▶ What you need to do: Copy nothing but the lines below running from the line containing "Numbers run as" through the line containing "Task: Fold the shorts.", both end lines included.

********************

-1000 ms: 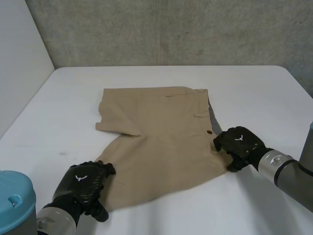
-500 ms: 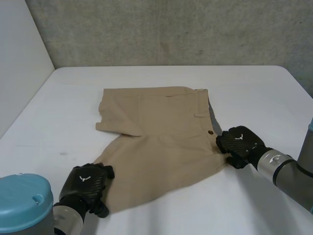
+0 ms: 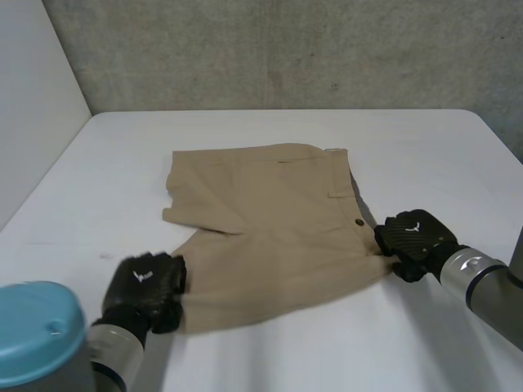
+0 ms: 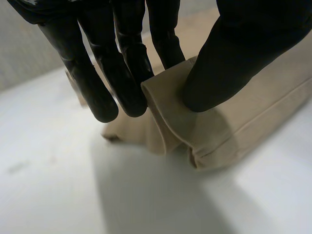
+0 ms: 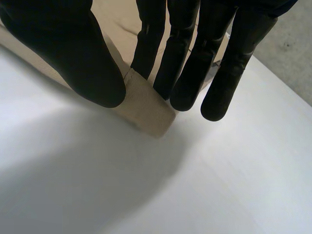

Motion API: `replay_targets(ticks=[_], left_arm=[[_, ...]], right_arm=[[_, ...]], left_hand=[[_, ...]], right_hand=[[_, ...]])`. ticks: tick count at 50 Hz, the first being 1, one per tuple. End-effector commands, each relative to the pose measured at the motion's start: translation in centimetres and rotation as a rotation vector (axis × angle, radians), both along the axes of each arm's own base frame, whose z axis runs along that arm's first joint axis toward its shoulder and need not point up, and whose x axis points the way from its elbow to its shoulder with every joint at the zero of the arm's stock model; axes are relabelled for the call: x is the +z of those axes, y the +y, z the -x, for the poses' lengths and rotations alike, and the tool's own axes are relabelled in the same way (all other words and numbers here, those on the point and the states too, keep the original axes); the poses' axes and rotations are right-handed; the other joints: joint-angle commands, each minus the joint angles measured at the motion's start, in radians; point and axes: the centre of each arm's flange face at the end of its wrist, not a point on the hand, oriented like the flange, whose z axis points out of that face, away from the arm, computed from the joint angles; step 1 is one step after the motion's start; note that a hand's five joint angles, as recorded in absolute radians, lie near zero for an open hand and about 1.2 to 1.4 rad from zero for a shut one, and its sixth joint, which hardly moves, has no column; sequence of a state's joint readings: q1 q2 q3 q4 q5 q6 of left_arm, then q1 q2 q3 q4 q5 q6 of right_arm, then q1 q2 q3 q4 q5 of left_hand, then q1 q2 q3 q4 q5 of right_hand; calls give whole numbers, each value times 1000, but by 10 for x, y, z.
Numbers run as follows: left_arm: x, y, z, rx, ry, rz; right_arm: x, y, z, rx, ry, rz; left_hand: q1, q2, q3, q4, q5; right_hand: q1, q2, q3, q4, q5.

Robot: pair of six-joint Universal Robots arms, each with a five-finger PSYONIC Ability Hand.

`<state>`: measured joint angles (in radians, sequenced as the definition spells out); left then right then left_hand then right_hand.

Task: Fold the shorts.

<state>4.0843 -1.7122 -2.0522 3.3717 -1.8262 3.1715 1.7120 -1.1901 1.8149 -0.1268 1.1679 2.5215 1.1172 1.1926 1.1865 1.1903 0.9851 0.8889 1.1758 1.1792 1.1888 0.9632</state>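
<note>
We're seeing the left hand point(image 4: 239, 48) pinching the near leg-hem corner of the tan shorts point(image 3: 270, 220) between thumb and fingers point(image 4: 124, 83), the cloth doubling into a small fold there. The right hand point(image 5: 83, 53) is clamping the near waistband corner the same way, just beside a dark button point(image 3: 359, 221). The wrist views are giving us those grips. The head view is giving us a small white emblem point(image 3: 144, 276) on each hand's back and the shorts lying spread across the middle of the white table point(image 3: 425, 155).
</note>
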Motion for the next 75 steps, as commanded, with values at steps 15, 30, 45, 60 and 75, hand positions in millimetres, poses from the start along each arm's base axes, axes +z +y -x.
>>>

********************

▶ Output below:
Numbers run as follows: left_arm: x, y, z, rx, ry, rz; right_arm: x, y, z, rx, ry, rz; left_hand: q1, q2, q3, q4, q5; right_hand: q1, q2, q3, q4, q5.

Robot: pair of six-joint Universal Robots arms, each with a five-finger PSYONIC Ability Hand.

`<state>`: measured joint angles (in radians, sequenced as the definition spells out); left then right then left_hand then right_hand.

Task: Fold the shorts.

This finishes the output.